What is ISO 22301 certification?
Based on the BS 25999 standard, ISO 22301 introduces a requirement for metrics for business continuity management, as well as additional emphasis for BCMS operational planning and setting controls.
BS 25999 will be withdrawn, so new clients are assessed against ISO 22301. For companies that already have certification to BS 25999, the required transition to the new standard is relatively straightforward and can be done within the UKAS-dictated timeline.
Using industry best practice guide as a foundation, the standard has been introduced specifically to enable you to understand, develop and implement a structured and formalised Business Continuity Management system which will help minimize risk and so the chance of disruption to your organisation.
Benefits of ISO 22301
- Minimizing risk - increased resilience when faced with organisational threat
- Resilience - enhanced capability to handle disruption and protect brand reputation when integrated with business planning
- Reducing costs - action plan rehearsals mean that, should the worst happen, the organisation's financial position is protected
Why choose LRQA for ISO 22301?
LRQA has a long standing relationship with the Business Continuity Institute who are leaders in business continuity development.
Proven track record
We have high profile clients in the IT, defense, government, justice and telecommunications sectors.
LRQA has been carrying out assessments against business continuity standards for many years and our experience will benefit your organisation.
ISO 22301 and the revised ISO 9001:2015 & ISO 14001:2015
Risk based approach
The incorporation of Annex SL into ISO 9001:2015 drives a risk based approach to thinking and acting.

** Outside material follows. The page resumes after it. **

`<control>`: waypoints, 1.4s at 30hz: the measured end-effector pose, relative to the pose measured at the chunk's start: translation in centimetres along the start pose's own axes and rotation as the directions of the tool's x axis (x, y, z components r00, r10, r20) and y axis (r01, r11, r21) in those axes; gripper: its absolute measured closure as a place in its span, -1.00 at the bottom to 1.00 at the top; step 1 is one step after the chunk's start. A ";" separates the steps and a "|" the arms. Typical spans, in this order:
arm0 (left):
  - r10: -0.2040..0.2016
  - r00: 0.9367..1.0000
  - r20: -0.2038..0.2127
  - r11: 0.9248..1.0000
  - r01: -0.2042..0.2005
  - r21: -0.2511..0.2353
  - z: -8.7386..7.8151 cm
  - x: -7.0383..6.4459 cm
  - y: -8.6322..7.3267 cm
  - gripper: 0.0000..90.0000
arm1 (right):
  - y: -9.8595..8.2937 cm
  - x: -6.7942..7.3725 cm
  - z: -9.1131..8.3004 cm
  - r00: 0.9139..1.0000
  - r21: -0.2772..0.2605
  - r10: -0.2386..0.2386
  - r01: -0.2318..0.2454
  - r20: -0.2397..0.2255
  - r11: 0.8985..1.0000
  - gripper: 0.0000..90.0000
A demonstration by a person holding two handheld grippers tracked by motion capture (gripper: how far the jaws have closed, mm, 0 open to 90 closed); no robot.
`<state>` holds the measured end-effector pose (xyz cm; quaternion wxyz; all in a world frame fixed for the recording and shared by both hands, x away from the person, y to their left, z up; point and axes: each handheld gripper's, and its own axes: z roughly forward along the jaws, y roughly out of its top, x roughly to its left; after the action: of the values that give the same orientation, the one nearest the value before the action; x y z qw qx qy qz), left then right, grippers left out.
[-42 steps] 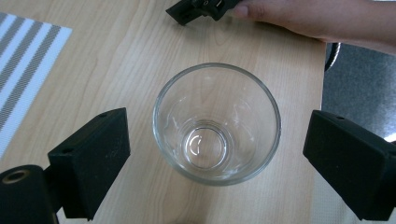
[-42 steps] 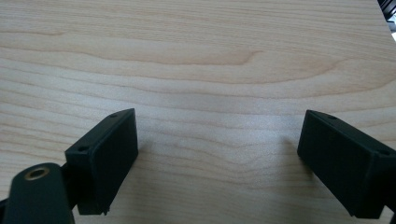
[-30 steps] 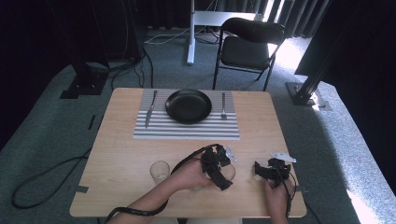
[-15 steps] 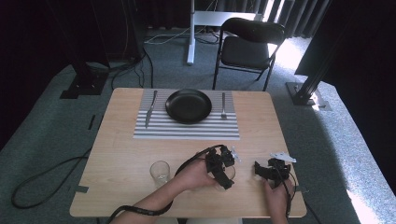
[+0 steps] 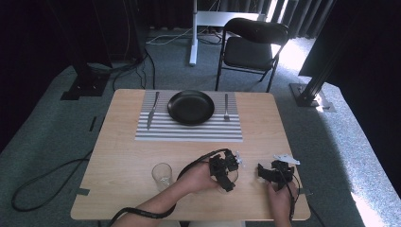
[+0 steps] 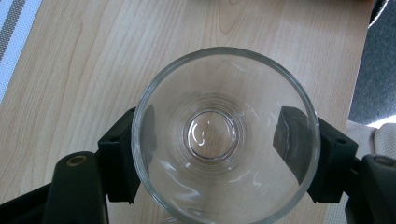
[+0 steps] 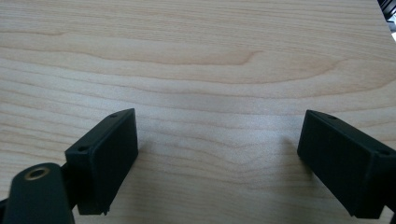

The requirements under a risk based approach affect quality and environmental planning and incorporate much of what was previously titled preventive action. Now an organisation will need to determine the risks and opportunities that need to be addressed to give assurance that the QMS & EMS can achieve its intended results.
This greater focus on risk will mean that an organisation will need to demonstrate how this requirement is met. The extent and formality of the approach needed in a particular organisation will – of course – be influenced by its context.